So I guess there is only one lexical link, i.e., between the names for mouse and bat.


----------



## brut2001

Piedmontese -Piemonteis,  Gallo-Italian language, north west Italy
rat - rat
mouse - ratoìn
mole - tarpon
bat - rata volòira (lit. flying rat)


----------



## ThomasK

Anyone who can offer some rationale for why bats are mostly considered mice, but here rats? Is that due to the fact that rats and mice are considered as part of any family? -- Or should I not be looking for rationales in this kind of lexical areas? 
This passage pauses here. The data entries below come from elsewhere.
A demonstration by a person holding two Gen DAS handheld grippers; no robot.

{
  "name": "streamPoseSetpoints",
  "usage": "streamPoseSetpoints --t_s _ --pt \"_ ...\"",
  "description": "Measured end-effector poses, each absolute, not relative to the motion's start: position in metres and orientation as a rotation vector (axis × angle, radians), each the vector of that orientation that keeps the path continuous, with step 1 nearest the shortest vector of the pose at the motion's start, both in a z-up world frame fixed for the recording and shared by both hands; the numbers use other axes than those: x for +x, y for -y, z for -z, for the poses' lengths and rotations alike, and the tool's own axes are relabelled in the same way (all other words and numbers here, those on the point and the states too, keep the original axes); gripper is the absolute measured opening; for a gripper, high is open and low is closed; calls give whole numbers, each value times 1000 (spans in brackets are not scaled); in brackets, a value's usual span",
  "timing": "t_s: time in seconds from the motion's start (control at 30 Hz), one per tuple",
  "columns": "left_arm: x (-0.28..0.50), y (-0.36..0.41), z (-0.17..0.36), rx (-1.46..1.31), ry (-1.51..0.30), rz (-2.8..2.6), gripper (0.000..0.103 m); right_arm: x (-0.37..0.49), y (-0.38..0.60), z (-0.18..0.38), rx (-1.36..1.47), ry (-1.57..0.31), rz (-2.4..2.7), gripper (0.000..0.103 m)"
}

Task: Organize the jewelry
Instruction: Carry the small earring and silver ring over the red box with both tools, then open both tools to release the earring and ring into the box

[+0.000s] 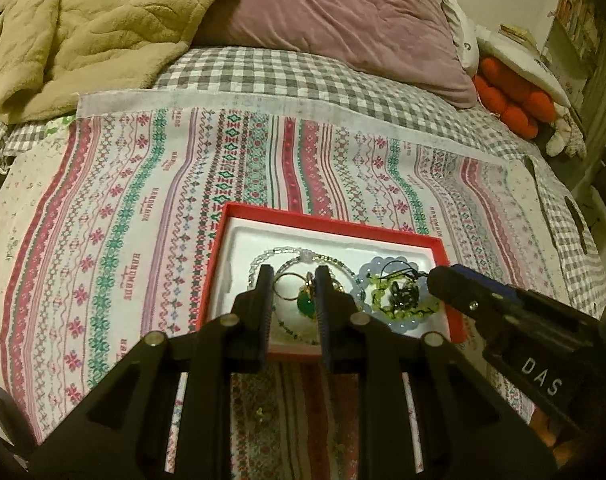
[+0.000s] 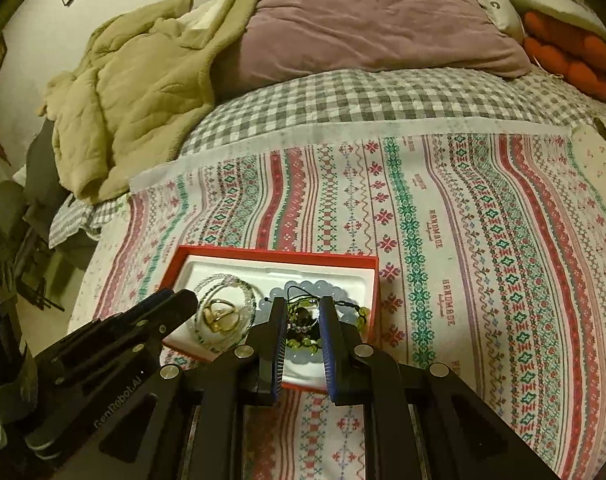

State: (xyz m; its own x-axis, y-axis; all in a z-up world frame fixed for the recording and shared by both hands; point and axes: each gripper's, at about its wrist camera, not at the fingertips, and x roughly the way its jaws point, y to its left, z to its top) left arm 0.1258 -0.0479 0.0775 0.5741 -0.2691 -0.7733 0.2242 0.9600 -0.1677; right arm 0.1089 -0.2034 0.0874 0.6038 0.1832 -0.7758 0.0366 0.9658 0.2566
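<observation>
lay open on the patterned cloth (image 1: 143,208), a red box (image 1: 327,222) with a white moulded liner. held, in its left half, a loop of clear and dark beads (image 1: 271,258), gold rings (image 1: 289,286) and a green stone (image 1: 308,307); in its right half, a pale blue scalloped disc (image 1: 367,280) under a tangle of yellow-green beads (image 1: 387,302) and black cord. showed the same from the right wrist view: red box (image 2: 263,254), gold rings (image 2: 221,316) to the left, scalloped disc (image 2: 303,286) to the right

hovered over the left half, the left gripper (image 1: 291,284), jaws narrowly parted with rings and stone seen through the gap; could not tell whether the pads touched anything, and nothing seemed gripped. reached in from the right of that view, the right gripper (image 1: 437,278), tip above the disc. hung over the right half in its own view, the right gripper (image 2: 301,312), jaws a narrow slot apart, clenched on nothing visible, beads showing between them; sat just beside it on the left, the left gripper (image 2: 183,300)

spread over a grey checked bedsheet (image 1: 263,68), the cloth. lay bunched at the far left, a beige quilted blanket (image 1: 83,20); beside it a mauve pillow (image 1: 335,12); at the far right an orange plush toy (image 1: 507,100)
</observation>
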Motion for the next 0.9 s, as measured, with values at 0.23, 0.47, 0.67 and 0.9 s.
streamPoseSetpoints --t_s 0.23,0.47,0.67,0.9 --pt "128 53 -72 -12 -903 279 22 115 208 -77 256 -936 -65 17" --pt "127 55 -75 5 -898 276 23 115 209 -74 249 -942 -57 18" --pt "121 55 -83 16 -879 280 44 112 210 -81 236 -940 -57 21" --pt "112 52 -94 22 -875 276 59 102 215 -94 232 -899 -33 58"
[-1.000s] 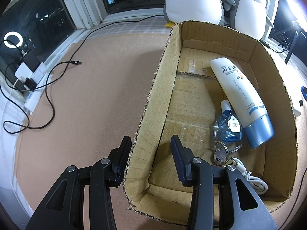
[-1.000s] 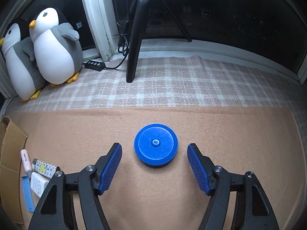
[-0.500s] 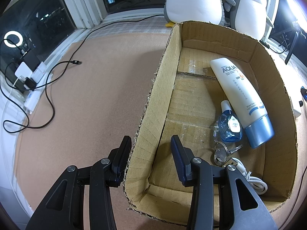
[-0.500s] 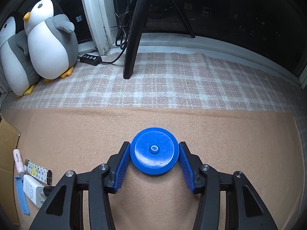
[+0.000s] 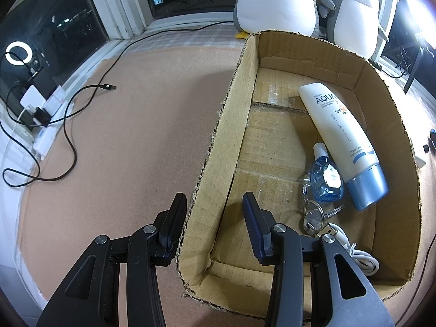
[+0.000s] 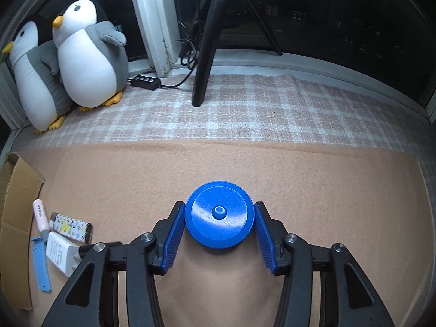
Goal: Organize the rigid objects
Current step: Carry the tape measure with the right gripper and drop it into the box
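Between the blue pads of my right gripper (image 6: 216,219) sits the blue round disc (image 6: 219,218), low and centre in the right wrist frame, lying flat on the tan felt mat (image 6: 327,190). Both pads press its rim, so I judge it gripped. Being round, it has no long axis to line up with. My left gripper (image 5: 215,212) straddles the near left wall of the cardboard box (image 5: 218,147), closed on it. That box shows as a brown edge at far left of the right view, so my carry runs leftward.
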Available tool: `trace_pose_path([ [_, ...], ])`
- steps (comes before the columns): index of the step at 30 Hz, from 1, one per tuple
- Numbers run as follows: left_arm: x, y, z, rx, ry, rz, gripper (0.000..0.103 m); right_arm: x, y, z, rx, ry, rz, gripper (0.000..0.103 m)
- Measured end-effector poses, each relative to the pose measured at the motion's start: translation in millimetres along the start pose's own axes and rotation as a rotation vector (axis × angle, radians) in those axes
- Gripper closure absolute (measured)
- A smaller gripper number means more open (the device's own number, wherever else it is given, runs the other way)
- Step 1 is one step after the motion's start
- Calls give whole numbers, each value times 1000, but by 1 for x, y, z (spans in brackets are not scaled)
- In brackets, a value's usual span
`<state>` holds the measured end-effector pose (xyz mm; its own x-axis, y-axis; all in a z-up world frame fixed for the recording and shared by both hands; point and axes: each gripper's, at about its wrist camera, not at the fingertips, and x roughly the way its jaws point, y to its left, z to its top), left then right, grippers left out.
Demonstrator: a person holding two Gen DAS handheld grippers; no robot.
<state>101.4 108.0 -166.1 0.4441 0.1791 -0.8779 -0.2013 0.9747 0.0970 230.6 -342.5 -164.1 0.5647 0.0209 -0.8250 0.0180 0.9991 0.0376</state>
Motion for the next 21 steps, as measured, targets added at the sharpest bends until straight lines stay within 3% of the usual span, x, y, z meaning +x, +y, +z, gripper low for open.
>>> trace_pose_path([
  [9, 1, 0, 0, -4, -1, -3, 62, -40, 41, -12, -77, -49, 62, 57],
  [21, 2, -1, 0, -4, -4, -6, 62, -96, 135, -25, -231, -99, 223, 57],
])
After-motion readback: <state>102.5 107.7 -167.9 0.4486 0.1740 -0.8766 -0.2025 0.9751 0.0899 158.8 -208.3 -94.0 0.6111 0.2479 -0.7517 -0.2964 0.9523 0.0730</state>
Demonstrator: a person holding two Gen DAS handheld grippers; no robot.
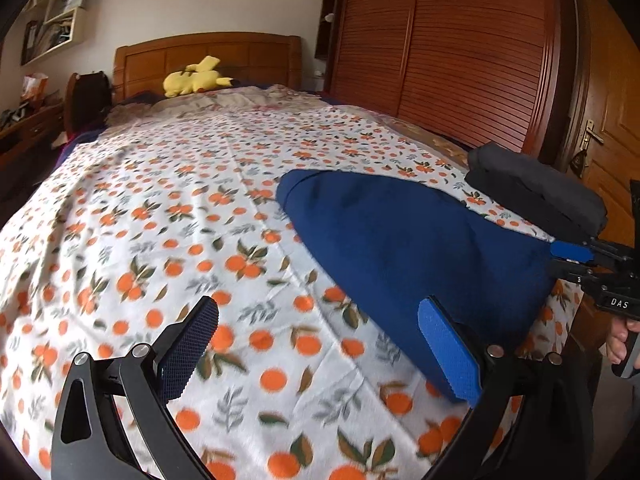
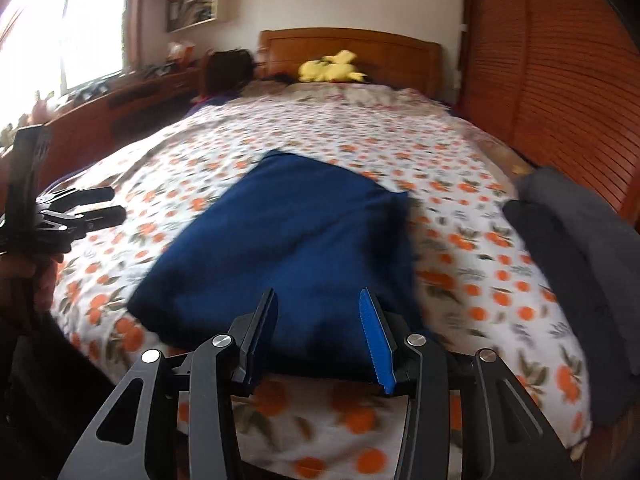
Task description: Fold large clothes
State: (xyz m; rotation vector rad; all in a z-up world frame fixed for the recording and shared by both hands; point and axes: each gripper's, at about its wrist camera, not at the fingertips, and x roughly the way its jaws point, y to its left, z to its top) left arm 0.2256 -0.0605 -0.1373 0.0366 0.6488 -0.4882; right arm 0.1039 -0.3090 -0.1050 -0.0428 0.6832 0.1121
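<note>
A folded dark blue garment (image 1: 404,240) lies on the orange-print bed sheet (image 1: 180,220), near the bed's right front corner; it also shows in the right wrist view (image 2: 288,248). My left gripper (image 1: 316,348) is open and empty, just left of the garment's near edge. My right gripper (image 2: 316,336) is open, its jaws either side of the garment's near edge, not clamped. It also shows in the left wrist view (image 1: 572,254) at the garment's right edge.
A folded dark grey garment (image 2: 576,248) lies at the bed's right edge. A yellow plush toy (image 1: 196,78) sits by the wooden headboard (image 1: 208,52). A slatted wooden wardrobe (image 1: 448,48) stands right of the bed, a desk (image 2: 120,100) left.
</note>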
Just a reference to some site may do (about the background of the "naming" process [onomasiology...])...


----------



## symposium

Venetian
*rat: *pantegana
*mouse:* sorxe
*bat: *barbastrìo


----------



## ThomasK

But are there no moles in Venice? ;-)


----------



## Awwal12

ThomasK said:


> So I guess there is only one lexical link, i.e., between the names for mouse and bat.


Hypothetically крыса may be a remote cognate to крот, but it's very speculative.


----------



## momai

Arabic:
rat:  جرذ jurath (th as this)
mouse: فأر fa'r
mole: خِلد khild
bat: خفّاش khuffaash -> khafash is poor eyesight, another word for bat is waTaaT وطواط and batman is called al-rajulu al-waTaaT الرجل الوطواط


----------



## Red Arrow

ThomasK said:


> Anyone who can offer some rationale for why bats are mostly considered mice, but here rats? Is that due to the fact that rats and mice are considered as part of any family? -- Or should I not be looking for rationales in this kind of lexical areas?
> 
> Just a reference to some site may do (about the background of the "naming" process [onomasiology...])...


Bats are not even rodents so there is no logic to it. Mice and rats are more related to humans and rabbits than to bats.


----------



## Awwal12

Red Arrow said:


> Bats are not even rodents so there is no logic to it.


From the perspective of popular knowledge the true philogeny is absolutely irrelevant. Bats are small mammals with very short greyish hair and big round ears, which is sufficient to percieve them as some sort of mice or rats.


----------



## hui

Finnish:

rat: *rotta*
mouse: *hiiri*
mole: *kontiainen *( < *kontata* [or obsolete *kontia*], to crawl) (colloquially *maamyyrä*, lit. "ground-vole" or "dirt-vole")
bat: *lepakko *( < *lepattaa*, to flap*)*


----------



## Penyafort

Circunflejo said:


> Lo* Rat Penat* (literally the rat with wings) in Valencian from Valencia.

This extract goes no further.